**WHAT YOU NEED TO DO:**
Print the records below exactly as they appear. Omit all pictures.

Data items
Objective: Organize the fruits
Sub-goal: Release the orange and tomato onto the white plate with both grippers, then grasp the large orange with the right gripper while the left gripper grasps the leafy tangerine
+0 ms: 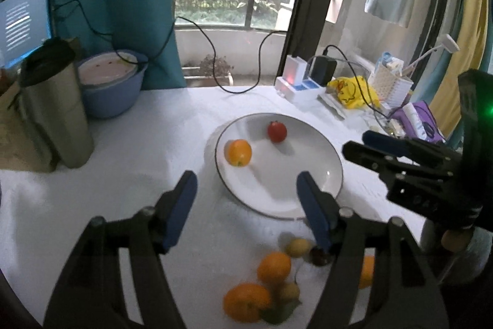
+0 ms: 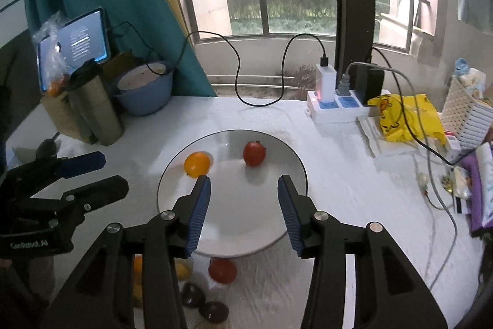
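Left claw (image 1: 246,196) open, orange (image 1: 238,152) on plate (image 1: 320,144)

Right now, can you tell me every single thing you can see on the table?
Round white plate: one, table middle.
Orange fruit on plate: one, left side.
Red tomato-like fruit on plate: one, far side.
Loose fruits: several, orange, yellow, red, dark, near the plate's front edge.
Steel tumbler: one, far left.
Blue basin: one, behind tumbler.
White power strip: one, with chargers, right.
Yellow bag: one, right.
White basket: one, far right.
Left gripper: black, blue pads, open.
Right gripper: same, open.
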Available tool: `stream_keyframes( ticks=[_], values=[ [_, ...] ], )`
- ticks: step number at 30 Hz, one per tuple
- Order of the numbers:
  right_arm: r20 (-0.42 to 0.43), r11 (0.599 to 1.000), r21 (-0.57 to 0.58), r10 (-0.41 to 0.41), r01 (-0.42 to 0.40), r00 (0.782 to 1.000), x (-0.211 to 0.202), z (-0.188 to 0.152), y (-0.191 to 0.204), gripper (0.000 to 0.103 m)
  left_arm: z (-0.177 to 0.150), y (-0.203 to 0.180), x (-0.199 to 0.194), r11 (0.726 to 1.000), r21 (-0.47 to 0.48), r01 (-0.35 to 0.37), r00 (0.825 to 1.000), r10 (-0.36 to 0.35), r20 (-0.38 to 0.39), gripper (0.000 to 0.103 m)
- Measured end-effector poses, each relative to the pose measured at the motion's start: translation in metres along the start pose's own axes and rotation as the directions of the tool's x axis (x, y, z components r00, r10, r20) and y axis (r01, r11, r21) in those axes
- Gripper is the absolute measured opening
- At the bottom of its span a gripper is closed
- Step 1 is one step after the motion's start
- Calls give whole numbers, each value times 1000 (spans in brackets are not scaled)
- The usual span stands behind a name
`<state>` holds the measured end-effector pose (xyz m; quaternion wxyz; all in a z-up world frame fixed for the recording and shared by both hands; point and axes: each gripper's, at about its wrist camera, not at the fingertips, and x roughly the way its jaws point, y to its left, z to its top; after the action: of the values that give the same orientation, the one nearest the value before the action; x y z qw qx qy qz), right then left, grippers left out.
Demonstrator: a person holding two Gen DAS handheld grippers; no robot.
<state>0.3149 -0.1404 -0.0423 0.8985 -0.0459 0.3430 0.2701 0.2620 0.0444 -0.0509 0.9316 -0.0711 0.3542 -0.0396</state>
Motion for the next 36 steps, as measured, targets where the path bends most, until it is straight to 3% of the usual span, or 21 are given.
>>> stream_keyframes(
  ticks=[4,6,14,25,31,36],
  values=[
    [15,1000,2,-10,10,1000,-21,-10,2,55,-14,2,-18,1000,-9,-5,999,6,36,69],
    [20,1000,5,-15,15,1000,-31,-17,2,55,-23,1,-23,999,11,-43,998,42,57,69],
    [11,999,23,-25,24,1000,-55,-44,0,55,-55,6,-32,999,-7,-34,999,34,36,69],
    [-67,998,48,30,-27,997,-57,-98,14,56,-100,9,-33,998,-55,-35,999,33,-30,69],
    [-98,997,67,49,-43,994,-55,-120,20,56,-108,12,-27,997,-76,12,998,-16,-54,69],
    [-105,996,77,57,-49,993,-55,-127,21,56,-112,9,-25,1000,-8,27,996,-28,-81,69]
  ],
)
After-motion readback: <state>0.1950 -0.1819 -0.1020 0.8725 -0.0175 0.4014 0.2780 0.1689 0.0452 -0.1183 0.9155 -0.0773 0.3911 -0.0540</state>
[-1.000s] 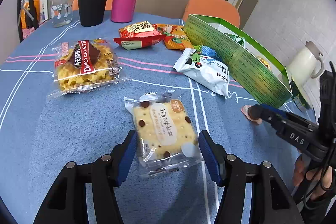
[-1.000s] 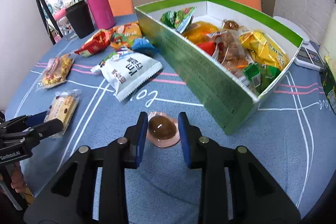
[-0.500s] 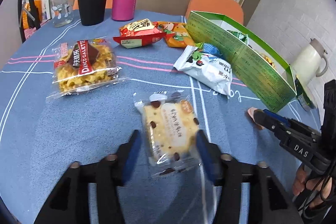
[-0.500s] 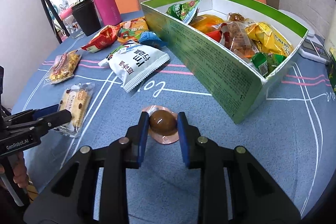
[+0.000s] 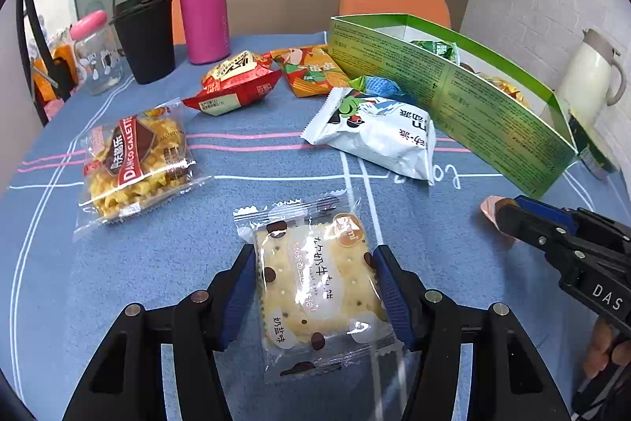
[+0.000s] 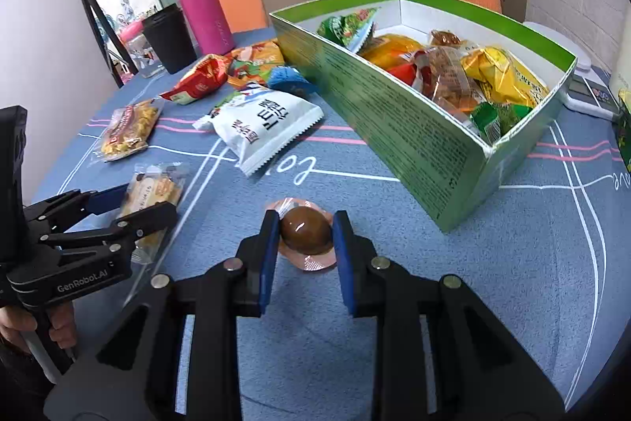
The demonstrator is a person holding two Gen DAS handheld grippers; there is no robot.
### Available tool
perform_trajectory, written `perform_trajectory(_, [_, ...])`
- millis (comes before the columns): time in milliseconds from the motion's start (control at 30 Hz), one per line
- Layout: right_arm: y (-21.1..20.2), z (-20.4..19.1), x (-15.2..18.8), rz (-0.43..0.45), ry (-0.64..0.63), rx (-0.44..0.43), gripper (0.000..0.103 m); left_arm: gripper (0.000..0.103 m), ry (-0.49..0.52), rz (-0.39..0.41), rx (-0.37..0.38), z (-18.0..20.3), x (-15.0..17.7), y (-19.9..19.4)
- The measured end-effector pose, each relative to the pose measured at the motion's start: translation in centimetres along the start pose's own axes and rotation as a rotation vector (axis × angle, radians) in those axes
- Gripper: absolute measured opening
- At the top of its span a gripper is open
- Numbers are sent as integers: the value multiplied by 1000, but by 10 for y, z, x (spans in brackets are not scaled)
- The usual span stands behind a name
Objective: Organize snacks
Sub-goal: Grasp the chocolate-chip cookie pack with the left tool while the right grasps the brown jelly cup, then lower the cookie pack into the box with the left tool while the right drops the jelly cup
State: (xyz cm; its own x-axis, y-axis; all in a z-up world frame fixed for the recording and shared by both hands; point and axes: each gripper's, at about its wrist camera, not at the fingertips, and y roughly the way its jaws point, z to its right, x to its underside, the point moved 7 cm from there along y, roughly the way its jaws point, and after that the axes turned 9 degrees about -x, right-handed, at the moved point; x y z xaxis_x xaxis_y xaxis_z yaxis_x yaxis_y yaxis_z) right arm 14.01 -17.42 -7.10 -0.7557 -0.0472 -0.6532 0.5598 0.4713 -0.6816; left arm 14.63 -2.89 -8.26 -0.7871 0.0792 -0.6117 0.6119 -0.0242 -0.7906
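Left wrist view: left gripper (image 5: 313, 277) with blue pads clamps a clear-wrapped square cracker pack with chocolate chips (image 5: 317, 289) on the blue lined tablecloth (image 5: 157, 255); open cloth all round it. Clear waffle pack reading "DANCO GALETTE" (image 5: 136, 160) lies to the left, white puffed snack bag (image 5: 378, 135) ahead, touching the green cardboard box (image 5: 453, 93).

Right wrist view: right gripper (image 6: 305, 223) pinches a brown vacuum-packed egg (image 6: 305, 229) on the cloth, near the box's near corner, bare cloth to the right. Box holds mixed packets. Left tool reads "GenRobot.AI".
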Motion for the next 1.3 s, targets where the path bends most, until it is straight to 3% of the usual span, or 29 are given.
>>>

**RESULT FOR THIS EXERCISE:**
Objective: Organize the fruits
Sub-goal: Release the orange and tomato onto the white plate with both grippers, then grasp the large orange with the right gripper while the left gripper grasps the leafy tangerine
+0 ms: 
+0 ms: 
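Left claw (image 1: 246,196) open, orange (image 1: 238,152) on plate (image 1: 320,144)

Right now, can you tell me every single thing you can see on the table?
Round white plate: one, table middle.
Orange fruit on plate: one, left side.
Red tomato-like fruit on plate: one, far side.
Loose fruits: several, orange, yellow, red, dark, near the plate's front edge.
Steel tumbler: one, far left.
Blue basin: one, behind tumbler.
White power strip: one, with chargers, right.
Yellow bag: one, right.
White basket: one, far right.
Left gripper: black, blue pads, open.
Right gripper: same, open.
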Available tool: `stream_keyframes( ticks=[_], values=[ [_, ...] ], )`
- ticks: step number at 30 Hz, one per tuple
- Order of the numbers:
  right_arm: r20 (-0.42 to 0.43), r11 (0.599 to 1.000), r21 (-0.57 to 0.58), r10 (-0.41 to 0.41), r01 (-0.42 to 0.40), r00 (0.782 to 1.000), x (-0.211 to 0.202), z (-0.188 to 0.152), y (-0.191 to 0.204), gripper (0.000 to 0.103 m)
  left_arm: z (-0.177 to 0.150), y (-0.203 to 0.180), x (-0.199 to 0.194), r11 (0.726 to 1.000), r21 (-0.47 to 0.48), r01 (-0.35 to 0.37), r00 (0.825 to 1.000), r10 (-0.36 to 0.35), r20 (-0.38 to 0.39), gripper (0.000 to 0.103 m)
- Measured end-effector poses, each relative to the pose measured at the motion's start: translation in metres along the start pose's own axes and rotation as the directions of the tool's x axis (x, y, z components r00, r10, r20) and y axis (r01, r11, r21) in those axes
- Gripper is the absolute measured opening
- At the bottom of its span a gripper is closed
- Step 1 is one step after the motion's start
- Calls give whole numbers, each value times 1000 (spans in brackets are not scaled)
- The usual span stands behind a name
`<state>` holds the measured end-effector pose (xyz m; quaternion wxyz; all in a z-up world frame fixed for the recording and shared by both hands; point and axes: each gripper's, at about its wrist camera, not at the fingertips, and x roughly the way its jaws point, y to its left, z to its top; after the action: of the values that give the same orientation, the one nearest the value before the action; x y z qw qx qy qz), right then left, grippers left out.
Demonstrator: a person holding two Gen DAS handheld grippers; no robot.
<state>0.3149 -0.1404 -0.0423 0.8985 -0.0459 0.3430 0.2701 0.2620 0.0444 -0.0509 0.9316 -0.0711 0.3542 -0.0396</state>
Motion for the next 36 steps, as measured, targets where the path bends most, until it is straight to 3% of the usual span, or 21 are given.
>>> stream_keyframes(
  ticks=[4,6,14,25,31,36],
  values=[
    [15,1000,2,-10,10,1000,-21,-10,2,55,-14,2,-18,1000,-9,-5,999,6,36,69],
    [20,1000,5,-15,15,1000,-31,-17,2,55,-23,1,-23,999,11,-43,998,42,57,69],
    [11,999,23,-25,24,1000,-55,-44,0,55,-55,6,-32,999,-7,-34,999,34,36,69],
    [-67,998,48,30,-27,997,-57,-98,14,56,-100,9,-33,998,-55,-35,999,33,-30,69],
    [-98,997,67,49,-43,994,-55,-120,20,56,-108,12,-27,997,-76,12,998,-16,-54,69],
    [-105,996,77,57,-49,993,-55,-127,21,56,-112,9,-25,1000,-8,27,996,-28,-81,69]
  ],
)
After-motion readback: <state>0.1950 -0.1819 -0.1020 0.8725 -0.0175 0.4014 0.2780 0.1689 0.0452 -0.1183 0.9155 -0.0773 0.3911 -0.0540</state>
[-1.000s] 
[-1.000s] 
[-0.500s] 
[-0.500s] 
[+0.000s] 
[+0.000s] 
The demonstrator is a person holding two Gen DAS handheld grippers; there is no robot.
### Available tool
perform_trajectory, written `perform_trajectory(_, [_, ...])`
- millis (comes before the columns): time in milliseconds from the motion's start (control at 30 Hz), one per line
- Layout: right_arm: y (-21.1..20.2), z (-20.4..19.1), x (-15.2..18.8), rz (-0.43..0.45), ry (-0.64..0.63), rx (-0.44..0.43), gripper (0.000..0.103 m); left_arm: gripper (0.000..0.103 m), ry (-0.49..0.52), rz (-0.39..0.41), rx (-0.37..0.38), z (-18.0..20.3), x (-15.0..17.7), y (-19.9..19.4)
- The measured end-effector pose, each relative to the pose measured at the motion's start: translation in centimetres along the start pose's own axes and rotation as a rotation vector (axis × angle, radians) in those axes
- Gripper: absolute measured opening
- At the top of its span a gripper is open
- Numbers are sent as integers: the value multiplied by 1000, but by 10 for y, z, x (spans in brackets are not scaled)
- The usual span stands behind a name
Objective: Organize snacks
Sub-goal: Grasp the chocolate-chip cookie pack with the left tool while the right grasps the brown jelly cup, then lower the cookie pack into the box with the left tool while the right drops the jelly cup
State: (xyz cm; its own x-axis, y-axis; all in a z-up world frame fixed for the recording and shared by both hands; point and axes: each gripper's, at about its wrist camera, not at the fingertips, and y roughly the way its jaws point, z to its right, x to its underside, the point moved 7 cm from there along y, roughly the way its jaws point, and after that the axes turned 9 degrees about -x, right-handed, at the moved point; x y z xaxis_x xaxis_y xaxis_z yaxis_x yaxis_y yaxis_z) right arm 14.01 -17.42 -7.10 -0.7557 -0.0472 -0.6532 0.5598 0.4713 -0.6816; left arm 14.63 -2.89 -8.26 -0.7871 0.0792 -0.6117 0.6119 -0.0242 -0.7906
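Left wrist view: left gripper (image 5: 313, 277) with blue pads clamps a clear-wrapped square cracker pack with chocolate chips (image 5: 317, 289) on the blue lined tablecloth (image 5: 157, 255); open cloth all round it. Clear waffle pack reading "DANCO GALETTE" (image 5: 136, 160) lies to the left, white puffed snack bag (image 5: 378, 135) ahead, touching the green cardboard box (image 5: 453, 93).

Right wrist view: right gripper (image 6: 305, 223) pinches a brown vacuum-packed egg (image 6: 305, 229) on the cloth, near the box's near corner, bare cloth to the right. Box holds mixed packets. Left tool reads "GenRobot.AI".
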Motion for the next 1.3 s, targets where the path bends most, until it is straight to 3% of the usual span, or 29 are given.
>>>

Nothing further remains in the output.